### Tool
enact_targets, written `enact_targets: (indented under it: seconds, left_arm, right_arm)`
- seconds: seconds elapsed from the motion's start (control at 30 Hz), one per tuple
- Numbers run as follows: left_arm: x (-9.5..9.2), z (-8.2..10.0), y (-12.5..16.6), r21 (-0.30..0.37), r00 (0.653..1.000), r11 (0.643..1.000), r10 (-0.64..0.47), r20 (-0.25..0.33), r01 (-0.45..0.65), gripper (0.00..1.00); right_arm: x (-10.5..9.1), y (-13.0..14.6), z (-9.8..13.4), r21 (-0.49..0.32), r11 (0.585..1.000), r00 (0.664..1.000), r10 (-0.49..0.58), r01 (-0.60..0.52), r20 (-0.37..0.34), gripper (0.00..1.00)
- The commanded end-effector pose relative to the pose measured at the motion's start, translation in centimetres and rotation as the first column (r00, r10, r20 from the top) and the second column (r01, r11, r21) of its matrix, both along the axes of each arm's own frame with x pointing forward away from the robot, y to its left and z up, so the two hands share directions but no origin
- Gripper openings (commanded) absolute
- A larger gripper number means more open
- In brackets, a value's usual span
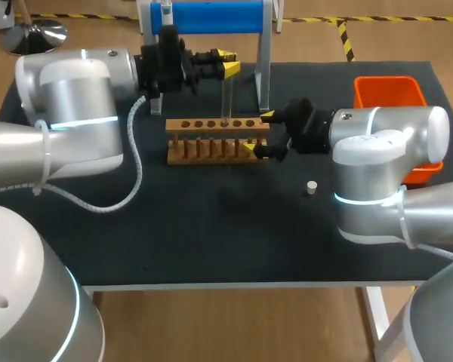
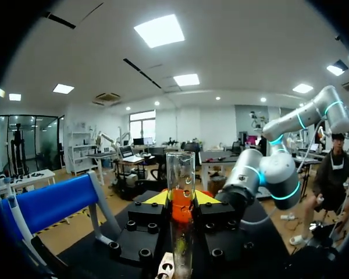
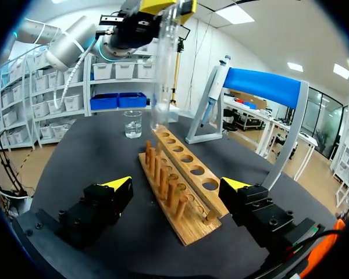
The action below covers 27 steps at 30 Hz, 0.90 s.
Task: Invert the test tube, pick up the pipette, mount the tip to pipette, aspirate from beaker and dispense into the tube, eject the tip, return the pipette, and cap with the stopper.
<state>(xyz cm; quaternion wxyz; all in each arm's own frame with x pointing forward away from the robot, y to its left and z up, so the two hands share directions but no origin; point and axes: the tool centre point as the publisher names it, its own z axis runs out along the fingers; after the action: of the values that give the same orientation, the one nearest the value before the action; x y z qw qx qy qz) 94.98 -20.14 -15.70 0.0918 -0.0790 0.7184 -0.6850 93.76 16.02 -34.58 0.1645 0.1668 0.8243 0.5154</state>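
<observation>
A clear test tube [image 1: 226, 98] stands upright over the wooden rack [image 1: 211, 143], its lower end at one of the rack's holes. My left gripper [image 1: 228, 64] is shut on the tube's upper part; in the left wrist view the tube [image 2: 181, 192] runs between the yellow tips of the left gripper [image 2: 181, 199]. My right gripper [image 1: 258, 133] stands open astride the rack's right end, and in its own view the rack [image 3: 180, 174] lies between the wide-apart fingers of the right gripper [image 3: 177, 186]. The tube [image 3: 163, 75] hangs above the rack's far end. A pipette [image 3: 214, 87] hangs on the blue stand [image 3: 262, 87].
A small white stopper [image 1: 311, 187] lies on the black mat right of the rack. A glass beaker [image 3: 132, 123] stands beyond the rack's far end. An orange bin [image 1: 389, 94] sits at the back right. The blue stand [image 1: 211, 16] is at the back edge.
</observation>
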Motion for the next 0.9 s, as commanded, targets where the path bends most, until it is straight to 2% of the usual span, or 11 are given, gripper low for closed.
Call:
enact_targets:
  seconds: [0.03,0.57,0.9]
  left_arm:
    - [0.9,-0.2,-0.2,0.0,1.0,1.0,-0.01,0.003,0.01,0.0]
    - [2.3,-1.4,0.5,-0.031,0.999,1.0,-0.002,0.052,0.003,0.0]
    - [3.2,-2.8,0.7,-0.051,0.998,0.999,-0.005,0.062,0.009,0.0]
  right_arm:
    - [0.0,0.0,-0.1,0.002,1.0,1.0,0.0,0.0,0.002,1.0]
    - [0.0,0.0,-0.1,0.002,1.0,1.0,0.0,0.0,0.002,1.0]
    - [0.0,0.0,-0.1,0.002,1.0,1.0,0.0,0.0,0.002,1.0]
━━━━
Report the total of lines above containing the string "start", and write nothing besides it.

2